START Material provided

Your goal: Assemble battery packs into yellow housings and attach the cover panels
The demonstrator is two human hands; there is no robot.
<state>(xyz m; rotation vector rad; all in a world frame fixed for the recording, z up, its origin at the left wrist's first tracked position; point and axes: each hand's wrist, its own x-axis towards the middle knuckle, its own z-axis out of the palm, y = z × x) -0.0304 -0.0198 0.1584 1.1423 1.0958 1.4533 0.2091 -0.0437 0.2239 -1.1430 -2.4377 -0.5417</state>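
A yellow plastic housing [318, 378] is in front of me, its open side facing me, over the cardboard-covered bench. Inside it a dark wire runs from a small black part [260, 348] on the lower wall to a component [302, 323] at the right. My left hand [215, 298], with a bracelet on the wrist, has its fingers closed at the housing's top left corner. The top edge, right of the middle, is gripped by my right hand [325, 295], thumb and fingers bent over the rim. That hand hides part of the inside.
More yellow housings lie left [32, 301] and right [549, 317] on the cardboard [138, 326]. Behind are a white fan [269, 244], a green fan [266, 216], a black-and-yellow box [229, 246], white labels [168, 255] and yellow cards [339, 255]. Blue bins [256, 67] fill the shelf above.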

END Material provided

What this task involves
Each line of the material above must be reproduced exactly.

Result of the task
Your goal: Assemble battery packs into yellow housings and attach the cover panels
The demonstrator is two human hands; there is no robot.
<state>(xyz m; rotation vector rad; all in a world frame fixed for the recording, z up, its origin at the left wrist's first tracked position; point and axes: each hand's wrist, its own x-axis towards the middle knuckle, its own z-axis out of the palm, y = z × x) -0.0304 -0.0198 0.1584 1.1423 1.0958 1.4533 0.2091 -0.0437 0.2239 -1.1430 -2.4377 -0.5417</state>
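A yellow plastic housing [318, 378] is in front of me, its open side facing me, over the cardboard-covered bench. Inside it a dark wire runs from a small black part [260, 348] on the lower wall to a component [302, 323] at the right. My left hand [215, 298], with a bracelet on the wrist, has its fingers closed at the housing's top left corner. The top edge, right of the middle, is gripped by my right hand [325, 295], thumb and fingers bent over the rim. That hand hides part of the inside.
More yellow housings lie left [32, 301] and right [549, 317] on the cardboard [138, 326]. Behind are a white fan [269, 244], a green fan [266, 216], a black-and-yellow box [229, 246], white labels [168, 255] and yellow cards [339, 255]. Blue bins [256, 67] fill the shelf above.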

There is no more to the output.